The Good Laboratory Practice Regulations 1997

PART VIIIPERFORMANCE OF THE SAFETY STUDY

Study plan

20.—(1) For each safety study, a plan should exist in a written form prior to initiation of the study.

(2) The study plan should be retained as raw data.

(3) All changes, modifications, or revisions of the study plan, as agreed to by the study director, including justifications, should be documented, signed and dated by the study director, and maintained with the study plan.

Content of the study plan

21.—(1) The study plan should contain, but not be limited to, the following information—

(a)Identification of the test and reference substance

(i)a descriptive title,

(ii)a statement which reveals the nature and purpose of the safety study,

(iii)identification of the test substance by code or name (IUPAC, CAS number, etc.),

(iv)the reference substance to be used;

(b)Information concerning the sponsor and the laboratory

(i)name and address of the sponsor,

(ii)name and address of the laboratory,

(iii)name and address of the study director;

(c)Dates

(i)the date of agreement to the study plan by signature of the study director, and when appropriate, of the sponsor and/or the laboratory management,

(ii)the proposed starting and completion dates;

(d)Test methods

• reference to OECD test guidelines or other test guidelines to be used;

(e)Issues (where applicable)

(i)the justification for selection of the test system,

(ii)characterisation of the test system, such as the species, strain, substrain, source of supply, number, body weight range, sex, age and other pertinent information,

(iii)the method of administration and the reason for its choice,

(iv)the dose levels and/or concentration, frequency, duration of administration,

(v)detailed information on the experimental design, including a description of the chronological procedure of the safety study, all methods, materials and conditions, type and frequency of analysis, measurements, observations and examinations to be performed;

(f)Records

• a list of records to be retained.

Conduct of the safety study

22.—(1) A unique identification should be given to each safety study. All items concerning this safety study should carry this identification.

(2) The safety study should be conducted in accordance with the study plan.

(3) All data generated during the conduct of the safety study should be recorded directly, promptly, accurately, and legibly by the individual entering the data. These entries should be signed or initialled and dated.

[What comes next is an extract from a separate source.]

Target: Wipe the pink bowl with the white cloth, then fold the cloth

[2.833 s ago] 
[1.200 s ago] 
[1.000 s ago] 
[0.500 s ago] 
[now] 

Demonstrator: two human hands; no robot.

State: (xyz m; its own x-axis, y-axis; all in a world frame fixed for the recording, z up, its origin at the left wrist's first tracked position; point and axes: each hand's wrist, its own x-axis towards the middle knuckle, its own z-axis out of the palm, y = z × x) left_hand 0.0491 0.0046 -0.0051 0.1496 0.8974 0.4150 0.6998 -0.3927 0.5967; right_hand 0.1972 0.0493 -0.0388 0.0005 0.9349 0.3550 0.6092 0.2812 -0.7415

(4) Any change in the raw data should be made so as not to obscure the previous entry, and should indicate the reason, if necessary, for change and should be identified by date and signed by the individual making the change.

(5) Data generated as a direct computer input should be identified at the time of data input by the individual responsible for direct data entries. Corrections should be entered separately with the reason for the change, the date and the identity of the individual making the change.